Thursday, April 17, 2008

Econ 101: Will a Gas Tax Holiday Help Consumers?

I haven't been paying too close attention to the specific policy proposals, but this one from John McCain really caught my attention.

PITTSBURGH (AP) — Republican Sen. John McCain on Tuesday called for a summer-long suspension of the federal gasoline tax and several tax cuts as the likely presidential nominee sought to stem the public's pain from a troubled economy.


John McCain in the past has said that he doesn't understand economics. Well, it shows.

Let's start with the fact that refineries are essentially operating at capacity. In summer, when travel is at its peak, this is especially true. This translates to a completely inelastic supply curve. What does economics 101 teach us about taxes and completely inelastic supply curves? It teaches us that there will be virtually NO price effect at the pump. You will just be transferring the tax revenues to the oil companies. So the claim that this would stem the public's pain is absurd.




Here is a graph of the situation. If the tax is removed, P* will still be the price that consumers pay, but it will also become the price producers receive. [In the long-term the tax removal might stimulate a move in the supply curve, but this is a short-term tax].

And, by the way, I am not just picking on Republicans, the Democratic candidates in their rush to find populist appeals have unleashed some questionable proposals. But this is such a simple example of bad economics, I could not resist the teaching opportunity.

9 comments:

Jeff Alworth said...

You have educated a simple blogger and reduced global ignorance by one person. Not a bad day.

Jeff said...

It would be a full time job to point out the problems with the candidates' policy proposals.

This could provide plenty of fodder for you blog.

I hope you don't feel the need to be 'balanced' however -- call the shots as you see them.

Richard Martens said...

I say keep the tax and fix the potholes.

Bob said...

It's not worthy that neither is supply perfectly elastic (and in fact there is surplus right now, read: http://tonto.eia.doe.gov/oog/info/twip/twip.asp ), but demand is about as close to being perfectly inelastic as anything we have.

As a result, when economists actually bothered to study this (instead of speaking ideologically and off-cuff), they concluded that the federal gas tax is shared equally amongst producers and consumers (see here: http://www.ses.wsu.edu/PDFFiles/JournalArticle/Chouinard/gastax.pdf)

Note that under that study's scenario, there was no excess profits tax in place on oil producers, which would change the equation.

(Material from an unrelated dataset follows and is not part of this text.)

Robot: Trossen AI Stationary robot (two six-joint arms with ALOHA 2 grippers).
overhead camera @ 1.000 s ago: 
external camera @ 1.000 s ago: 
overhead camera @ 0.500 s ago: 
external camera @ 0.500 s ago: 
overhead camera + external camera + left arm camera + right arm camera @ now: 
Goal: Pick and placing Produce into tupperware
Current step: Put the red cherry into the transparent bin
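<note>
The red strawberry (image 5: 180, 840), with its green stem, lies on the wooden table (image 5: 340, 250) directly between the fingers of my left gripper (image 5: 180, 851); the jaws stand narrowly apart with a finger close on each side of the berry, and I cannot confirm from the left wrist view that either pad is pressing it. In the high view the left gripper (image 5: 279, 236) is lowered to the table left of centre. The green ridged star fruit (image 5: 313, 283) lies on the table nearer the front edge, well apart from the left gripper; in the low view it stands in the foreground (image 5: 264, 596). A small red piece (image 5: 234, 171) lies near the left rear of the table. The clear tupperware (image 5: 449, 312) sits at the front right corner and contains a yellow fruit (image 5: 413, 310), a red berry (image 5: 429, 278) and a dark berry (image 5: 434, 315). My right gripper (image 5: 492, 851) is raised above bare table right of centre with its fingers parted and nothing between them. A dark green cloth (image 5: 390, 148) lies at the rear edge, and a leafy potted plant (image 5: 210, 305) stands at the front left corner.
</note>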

Can anyone please explain to me why so many economists are pretending that supply is perfect inelastic, and that demand is elastic, when the opposite is true in both cases? Thank you.

Leah said...

What do you mean perfectly inelastic? The OPEC cartel means they are going to supply a quantity that meets demand at an arbitrary price of their choosing. So wouldn't that be a horizontal curve like the price-setting curve in the wage-setting graphs, where firms have ultimate decision-authority on the y-variable, price?

Given quantity, at any price. Given price, at any quantity. I'm confused now.

Patrick Emerson said...

The difference is that OPEC has control over a lot of the crude oil production but the supply bottleneck is at the refining stage where oil is made into gas. Most of the refineries in the US are at full capacity.

Patrick Emerson said...

Bob, temporary inventory variation from demand fluctuations are not the same thing as excess capacity at the refineries.

Demand is definitely not perfectly inelastic as we are seeing a drop off in overall demand with high prices, but it is highly inelastic.

Bob said...

Refineries operated at 97% capacity during 2006 (the most recent complete data set I could find from DoE). Consumption of gasoline has decreased 3-5% since then.

Therefore - refineries are operating below capacity. Most likely they are somewhere around 92-95% capacity.

Moreover, even after adjusting for seasonality, refineries have an above average surplus inventory for this time of year, based on rolling 5-year average.

It would be a mistake to conclude that supply is perfectly inelastic, as Krugman and others did.

Patrick Emerson said...

You may well be right Bob, I am no expert, but from what I understand much of the difference between actual and full capacity is due to maintenence issues.